Agricultural Research Service

Title: Eleven Previously Unreported Dinucleotide Microsatellite Loci on Bovine Chromosome 19

Authors
item Sugimoto, Mayumi - NATL LIVESTOCK BREED CTR
item Ihara, Naoya - SHIRAKAWA INSTITUTE
item Bennett, Gary
item Sugimoto, Yoshikazu - SHIRAKAWA INSTITUTE

Submitted to: Animal Genetics
Publication Type: Peer Reviewed Journal
Publication Acceptance Date: February 14, 2003
Publication Date: May 21, 2003
Citation: Sugimoto, M., Ihara, N., Bennett, G.L., Sugimoto, Y. 2003. Eleven previously unreported dinucleotide microsatellite loci on bovine chromosome 19. Animal Genetics. 34:236-237.

Interpretive Summary: The location of cattle genetic markers close to cattle genes that are very similar to human genes is important information for identifying the location of additional genes in cattle.

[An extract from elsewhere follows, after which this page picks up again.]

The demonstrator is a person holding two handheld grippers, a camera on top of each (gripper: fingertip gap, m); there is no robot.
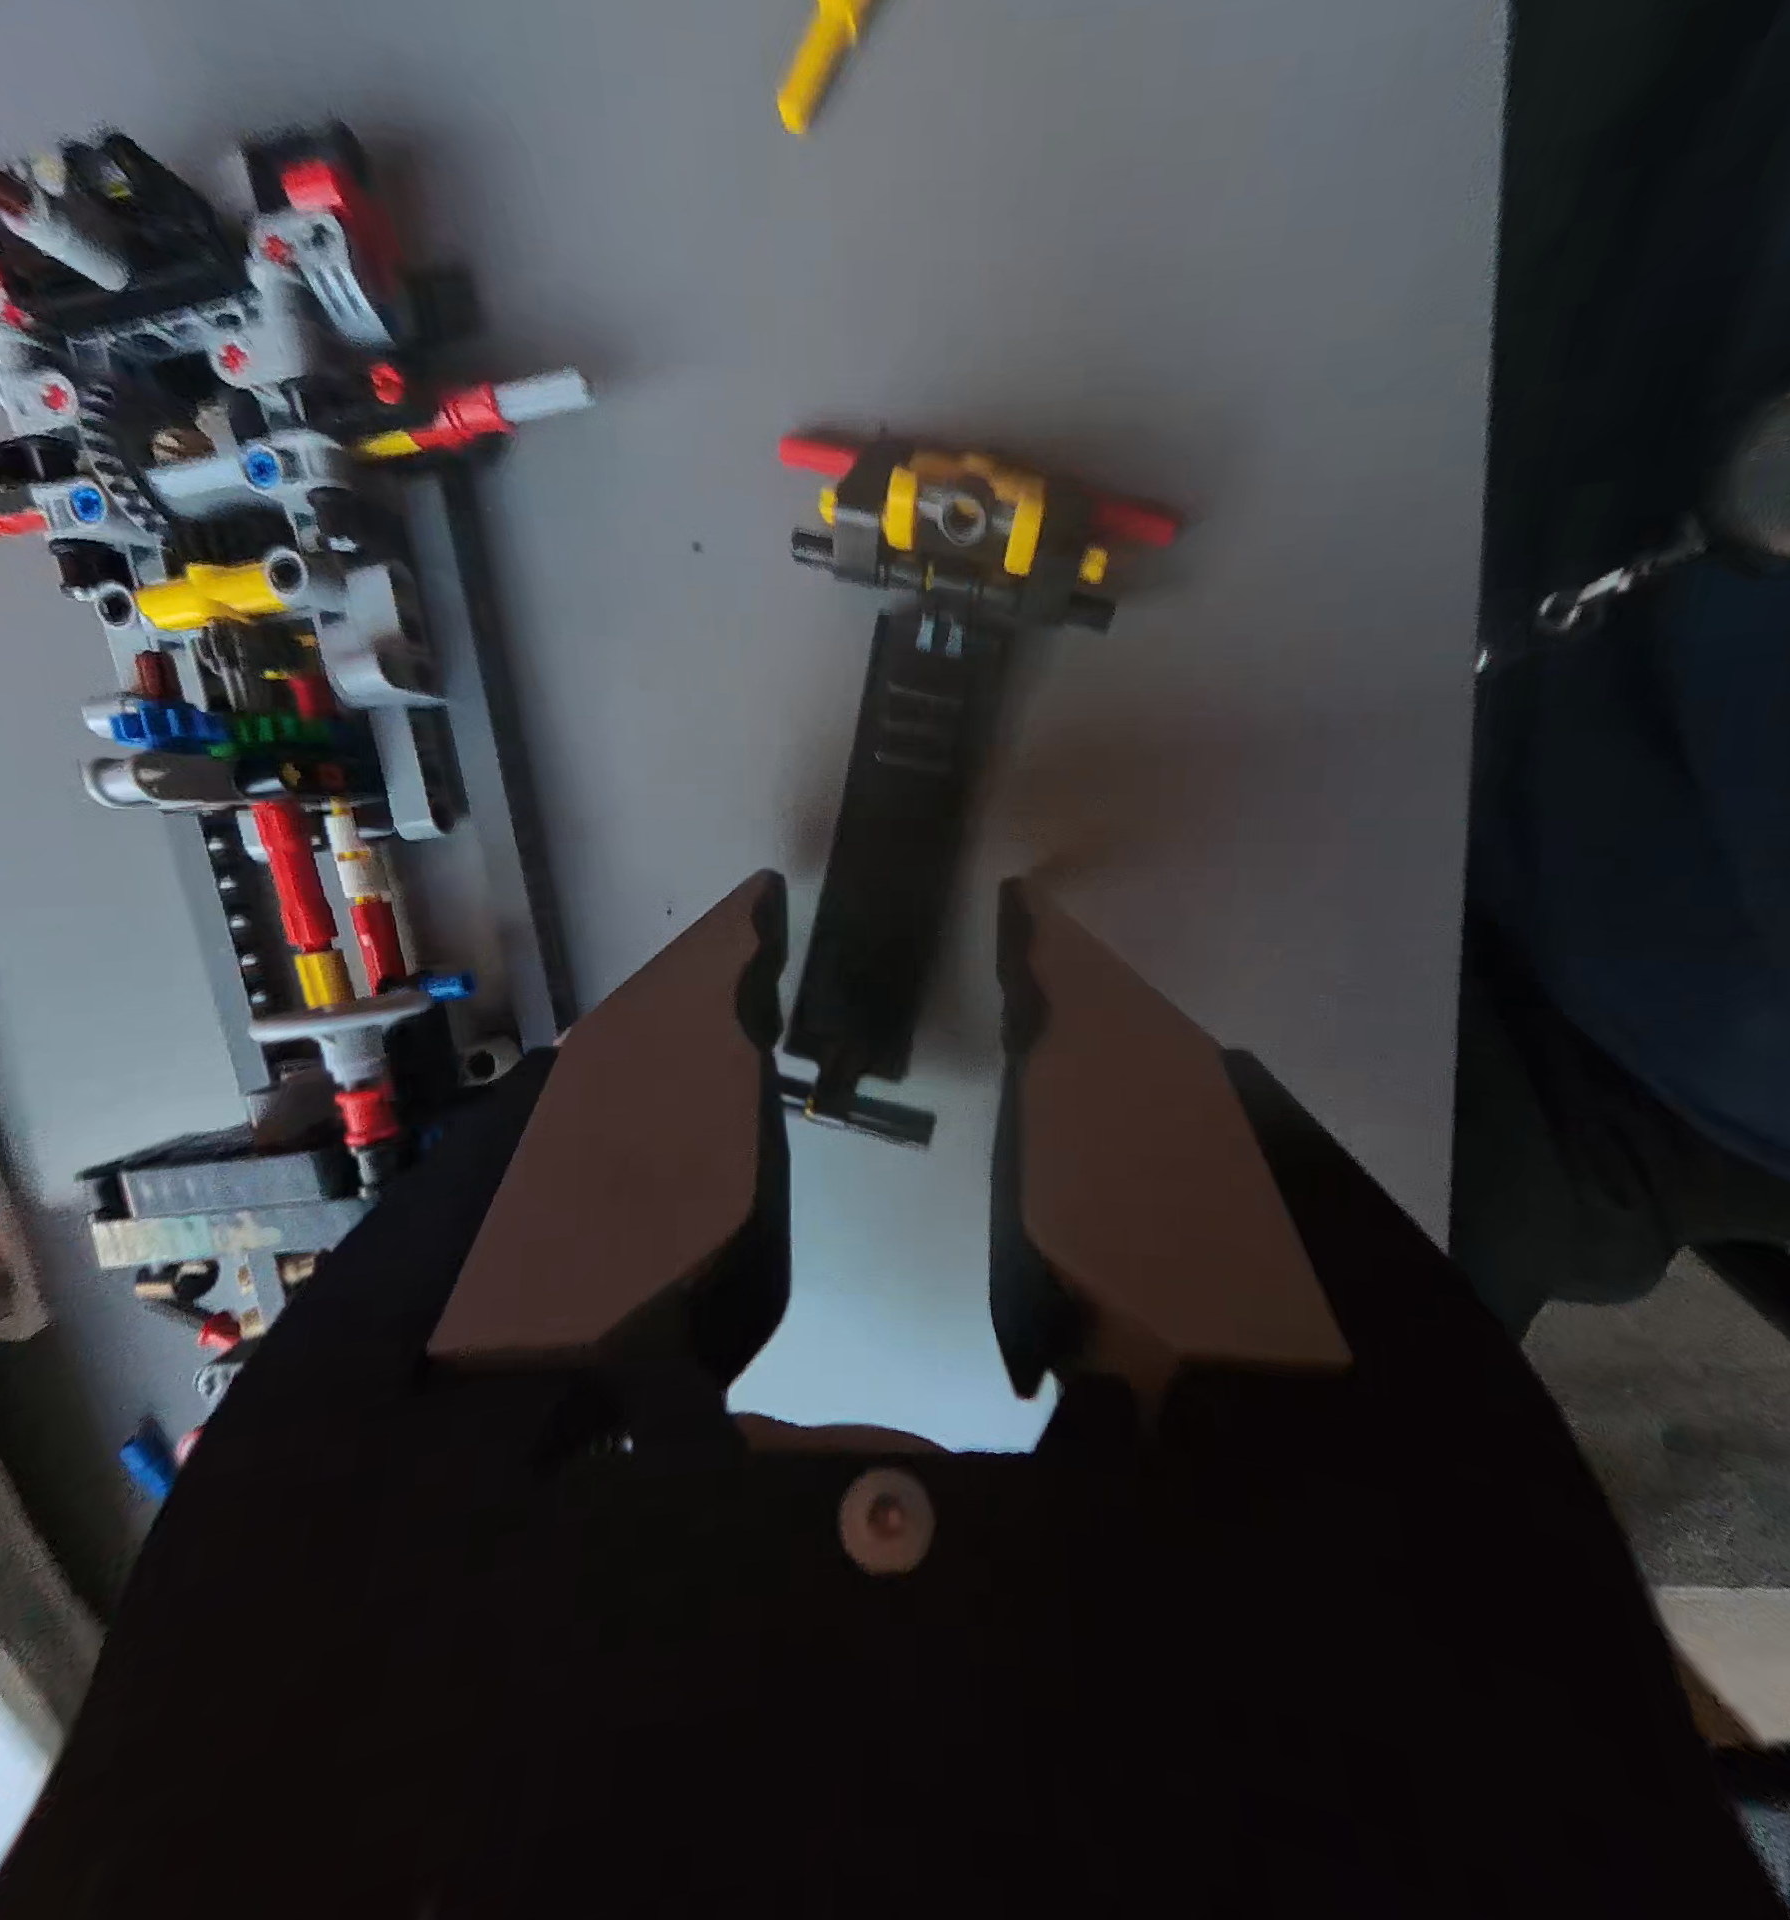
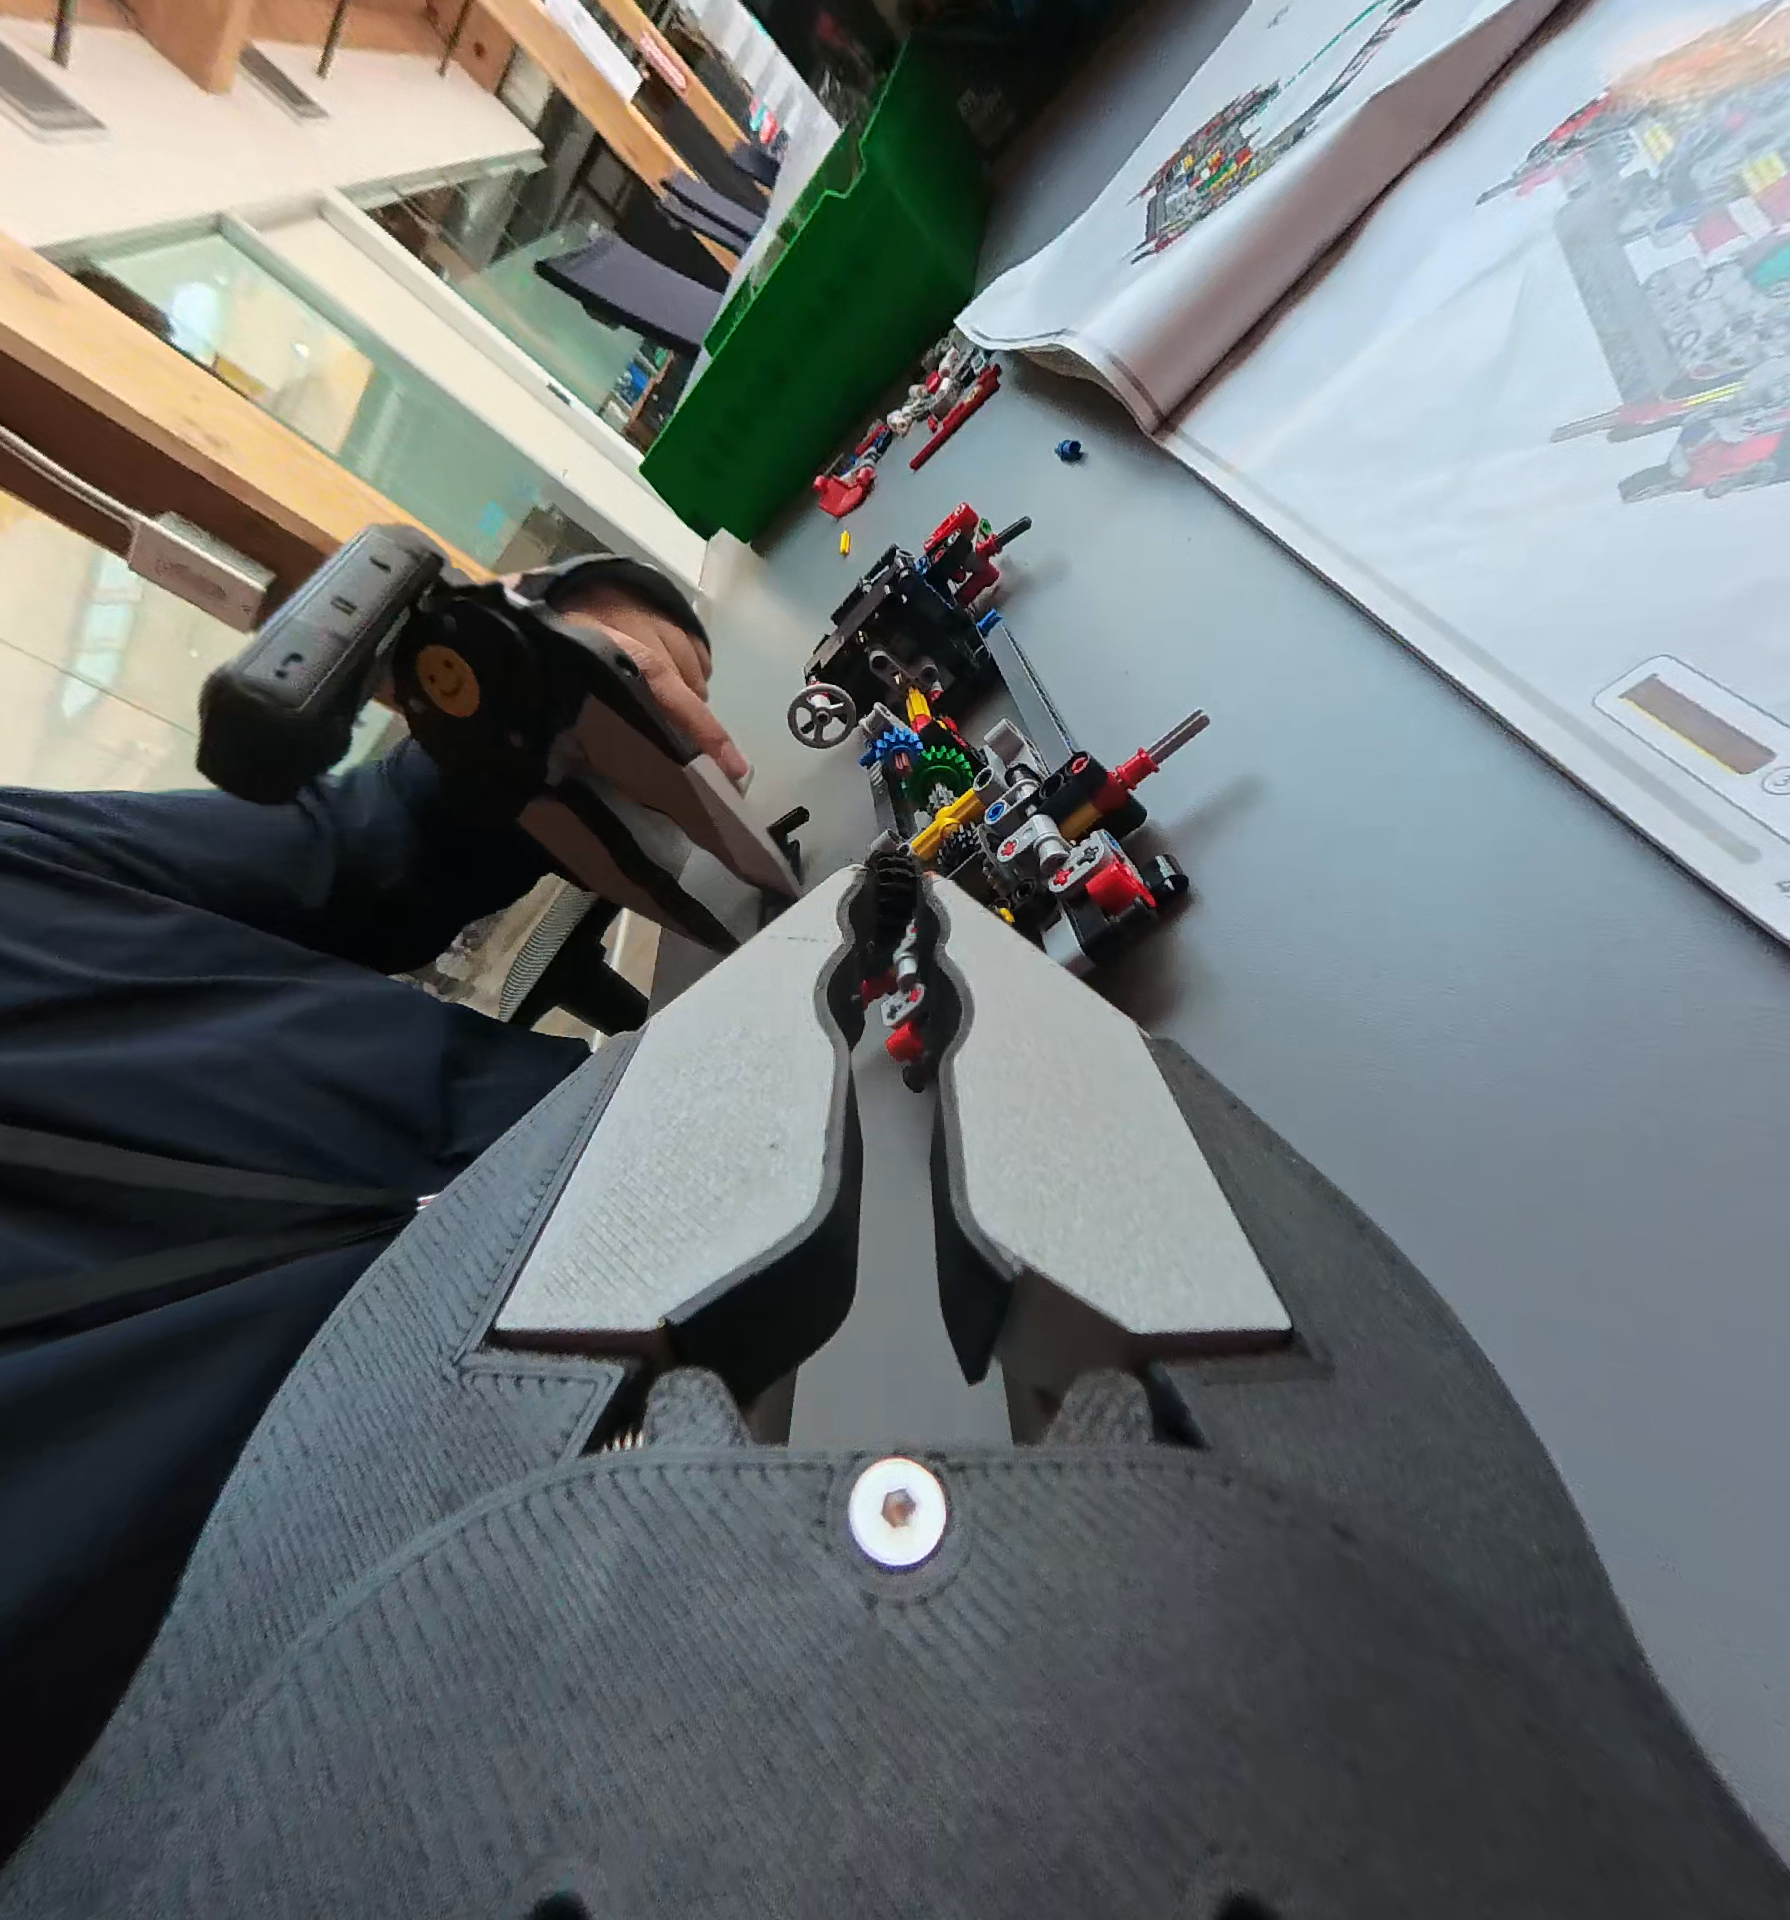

Eleven such markers were developed for genes found on cattle chromosome 19 and human chromosome 17. This work adds to the accumulating number of genetic markers that have been located on cattle chromosomes and correspond to genes identified in other species. This information will be important for researchers trying to identify the specific genetic basis for economic differences in cattle.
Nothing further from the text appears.